Print the listing exactly as it stands. Skip every picture.
Data extract below:
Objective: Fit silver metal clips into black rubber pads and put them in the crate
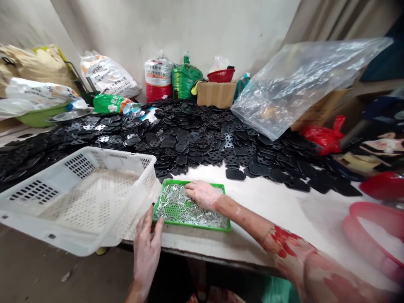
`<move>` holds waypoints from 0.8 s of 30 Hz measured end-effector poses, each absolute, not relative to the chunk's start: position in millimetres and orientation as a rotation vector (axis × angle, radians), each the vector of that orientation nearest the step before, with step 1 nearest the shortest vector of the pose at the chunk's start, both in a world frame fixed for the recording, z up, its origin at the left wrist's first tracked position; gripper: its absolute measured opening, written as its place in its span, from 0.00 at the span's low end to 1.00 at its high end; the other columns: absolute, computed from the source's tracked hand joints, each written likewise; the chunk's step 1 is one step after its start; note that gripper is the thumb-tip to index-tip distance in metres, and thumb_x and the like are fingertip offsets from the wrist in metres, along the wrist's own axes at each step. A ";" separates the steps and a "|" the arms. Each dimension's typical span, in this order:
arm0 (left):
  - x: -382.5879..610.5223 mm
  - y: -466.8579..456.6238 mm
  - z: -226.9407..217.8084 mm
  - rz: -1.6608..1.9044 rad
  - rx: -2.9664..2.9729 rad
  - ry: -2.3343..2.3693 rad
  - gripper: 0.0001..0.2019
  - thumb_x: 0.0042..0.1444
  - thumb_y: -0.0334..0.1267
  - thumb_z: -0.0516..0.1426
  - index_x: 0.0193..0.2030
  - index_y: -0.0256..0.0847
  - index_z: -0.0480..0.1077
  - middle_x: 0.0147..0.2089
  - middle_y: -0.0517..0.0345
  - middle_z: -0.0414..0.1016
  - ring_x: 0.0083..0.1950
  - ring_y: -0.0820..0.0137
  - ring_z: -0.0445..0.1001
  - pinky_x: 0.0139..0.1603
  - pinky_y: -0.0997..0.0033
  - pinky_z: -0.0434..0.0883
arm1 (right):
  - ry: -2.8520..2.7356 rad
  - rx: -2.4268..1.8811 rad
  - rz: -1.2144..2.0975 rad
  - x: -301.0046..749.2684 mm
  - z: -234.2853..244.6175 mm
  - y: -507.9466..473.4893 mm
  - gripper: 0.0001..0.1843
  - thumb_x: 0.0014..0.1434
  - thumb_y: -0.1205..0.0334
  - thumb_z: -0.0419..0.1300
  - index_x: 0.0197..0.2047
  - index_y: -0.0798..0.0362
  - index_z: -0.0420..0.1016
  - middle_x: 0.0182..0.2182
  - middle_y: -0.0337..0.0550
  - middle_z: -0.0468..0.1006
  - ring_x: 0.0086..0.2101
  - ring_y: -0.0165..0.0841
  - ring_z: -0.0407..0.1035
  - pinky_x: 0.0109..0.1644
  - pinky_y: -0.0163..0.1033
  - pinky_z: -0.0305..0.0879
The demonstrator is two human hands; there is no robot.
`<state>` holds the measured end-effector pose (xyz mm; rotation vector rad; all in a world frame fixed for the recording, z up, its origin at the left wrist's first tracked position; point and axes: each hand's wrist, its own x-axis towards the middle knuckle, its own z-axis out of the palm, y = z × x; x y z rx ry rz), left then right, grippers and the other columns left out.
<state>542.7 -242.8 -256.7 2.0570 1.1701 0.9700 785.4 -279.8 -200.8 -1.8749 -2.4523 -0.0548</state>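
Observation:
A shallow green tray (198, 227) with a perforated bottom sits near the table's front edge, covered in many small silvery metal pins (179, 202). Over its far middle, my right hand (203, 194) reaches down into the pins with fingers bent and close together. Its fingertips are partly hidden, so anything between them cannot be made out. My left hand (147, 240) is at the tray's near left corner, fingers stretched and apart, thumb by the rim. Whether it presses on the tray is unclear.
A white perforated plastic basket (126, 206) stands left of the tray. Behind spreads a heap of flat black plates (189, 134) with holes. Clear plastic sheeting (293, 84) leans at right, above a red bag (325, 136). A pink basin (353, 231) sits at front right.

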 end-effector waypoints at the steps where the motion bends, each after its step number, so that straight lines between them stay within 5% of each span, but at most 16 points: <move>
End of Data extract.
▶ _Response to the exercise_
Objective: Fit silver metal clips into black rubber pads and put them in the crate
`<move>` holds waypoints from 0.8 s of 30 Hz measured end-effector poses, each absolute, not relative to the chunk's start: position in millimetres and orientation as a rotation vector (axis × angle, radians), each the vector of that orientation nearest the step before, with step 1 nearest the shortest vector of the pose at the chunk's start, both in a world frame fixed for the recording, z up, its origin at the left wrist's first tracked position; gripper: its absolute measured opening, written as its place in its span, from 0.00 at the span's low end to 1.00 at its high end; the other columns: absolute, computed from the source's tracked hand joints, each written likewise; the chunk's step 1 is one step after its start; note that gripper is the thumb-tip to index-tip distance in metres, and thumb_x and the like are fingertip offsets from the wrist in metres, along the wrist's own axes at each step. A ";" separates the steps and a "|" the arms. Each dimension's typical span, in this order:
arm0 (left):
  - x: -382.5879..610.5223 mm
  - y: -466.8579..456.6238 mm
  - z: -226.9407..217.8084 mm
  - rz: -1.6608..1.9044 rad
  - rx: -2.9664..2.9729 rad
  - ry: -2.3343..2.3693 rad
  - gripper: 0.0001..0.2019
  - thumb_x: 0.0042..0.1444
  - thumb_y: -0.0334..0.1267
  - thumb_z: -0.0516..0.1426
  - index_x: 0.0193..0.2030
  - index_y: -0.0256..0.0847
  - index_z: -0.0480..0.1077
  - middle_x: 0.0147..0.2089
  - middle_y: -0.0517..0.0345
  - middle_z: -0.0414..0.1016
  - ring_x: 0.0083..0.1950
  - ring_y: -0.0820..0.0137
  - ring_z: -0.0445..0.1001
  - pinky_x: 0.0139..0.1603
  - pinky_y: -0.0997..0.0033
  - pinky_z: -0.0434..0.0883
arm1 (right):
  - ry: -2.8520..2.7356 rad
  - rx: -2.4268..1.8811 rad
  - rz: -1.2144..2.0975 rad
  - x: -301.0046..749.2684 mm
  - z: -234.2853..244.6175 mm
  - y: -507.9466..473.4893 mm
  - gripper: 0.0001..0.1843
  - thumb_x: 0.0014..0.1434
  - thumb_y: -0.1205..0.0334
  - thumb_z: -0.0419..0.1300
  - index_x: 0.0197..0.2047
  - index_y: -0.0798..0.0362
  - index_z: -0.0420..0.1016
  - middle_x: 0.0182..0.2182
  - middle_y: -0.0337..0.0550
  - middle_z: -0.0468..0.1006
  - ring_x: 0.0086..0.2101
  - ring_y: -0.0165..0.0841
  - ring_z: -0.0407..0.1035
  - pinky_x: 0.0109..0.1644
  - pinky_y: -0.0163..0.1033
  - pinky_z: -0.0305..0.0879
The demonstrator is two human hands; there is no robot.
`<state>` holds the measured end-effector pose (xyz mm; rotation vector rad; all in a world frame fixed for the recording, z up, its origin at the left wrist's first tracked position; point and axes: each hand's wrist, its own x-axis towards the middle knuckle, its own z-axis out of the palm, y = z × x; x y z rx ry rz), left then right, grippers and the other columns left out.
<state>542.7 -242.8 -256.7 2.0570 1.1701 0.9700 785.4 -279.8 -200.8 -1.8749 -2.4523 -0.0548</state>
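Observation:
A shallow green tray (198, 227) with a perforated bottom sits near the table's front edge, covered in many small silvery metal pins (179, 202). Over its far middle, my right hand (203, 194) reaches down into the pins with fingers bent and close together. Its fingertips are partly hidden, so anything between them cannot be made out. My left hand (147, 240) is at the tray's near left corner, fingers stretched and apart, thumb by the rim. Whether it presses on the tray is unclear.
A white perforated plastic basket (126, 206) stands left of the tray. Behind spreads a heap of flat black plates (189, 134) with holes. Clear plastic sheeting (293, 84) leans at right, above a red bag (325, 136). A pink basin (353, 231) sits at front right.
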
 end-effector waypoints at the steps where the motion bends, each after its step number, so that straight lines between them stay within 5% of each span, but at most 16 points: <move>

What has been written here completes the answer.